_GOAL OF THE EXERCISE_. Somewhere below are a line with "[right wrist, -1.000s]" and a later line with "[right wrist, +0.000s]". Output exactly those lines and all lines between them.
[[ DATA BLOCK open ]]
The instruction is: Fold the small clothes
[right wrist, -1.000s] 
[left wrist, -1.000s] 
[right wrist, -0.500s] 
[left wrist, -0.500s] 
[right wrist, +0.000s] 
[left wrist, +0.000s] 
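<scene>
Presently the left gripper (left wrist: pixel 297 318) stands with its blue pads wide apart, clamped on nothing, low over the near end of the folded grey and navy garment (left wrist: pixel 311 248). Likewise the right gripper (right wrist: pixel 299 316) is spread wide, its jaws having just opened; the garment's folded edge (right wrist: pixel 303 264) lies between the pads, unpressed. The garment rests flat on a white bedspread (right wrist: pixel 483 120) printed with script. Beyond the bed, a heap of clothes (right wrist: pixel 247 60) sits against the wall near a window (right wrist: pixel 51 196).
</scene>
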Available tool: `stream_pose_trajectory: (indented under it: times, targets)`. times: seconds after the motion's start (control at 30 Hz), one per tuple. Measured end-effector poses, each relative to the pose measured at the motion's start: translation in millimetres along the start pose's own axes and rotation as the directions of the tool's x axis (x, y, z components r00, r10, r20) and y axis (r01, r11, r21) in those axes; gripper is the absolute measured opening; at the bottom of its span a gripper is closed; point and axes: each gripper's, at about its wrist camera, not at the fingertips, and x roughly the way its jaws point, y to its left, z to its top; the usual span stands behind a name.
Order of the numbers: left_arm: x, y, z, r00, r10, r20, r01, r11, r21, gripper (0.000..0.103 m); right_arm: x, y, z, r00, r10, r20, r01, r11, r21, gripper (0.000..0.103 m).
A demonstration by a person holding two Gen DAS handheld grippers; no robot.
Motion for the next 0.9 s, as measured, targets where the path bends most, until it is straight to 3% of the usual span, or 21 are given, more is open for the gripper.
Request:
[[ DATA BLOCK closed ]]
_RESULT OF THIS EXERCISE_.
[right wrist, -1.000s] 
[left wrist, -1.000s] 
[right wrist, -0.500s] 
[left wrist, -0.500s] 
[right wrist, +0.000s] 

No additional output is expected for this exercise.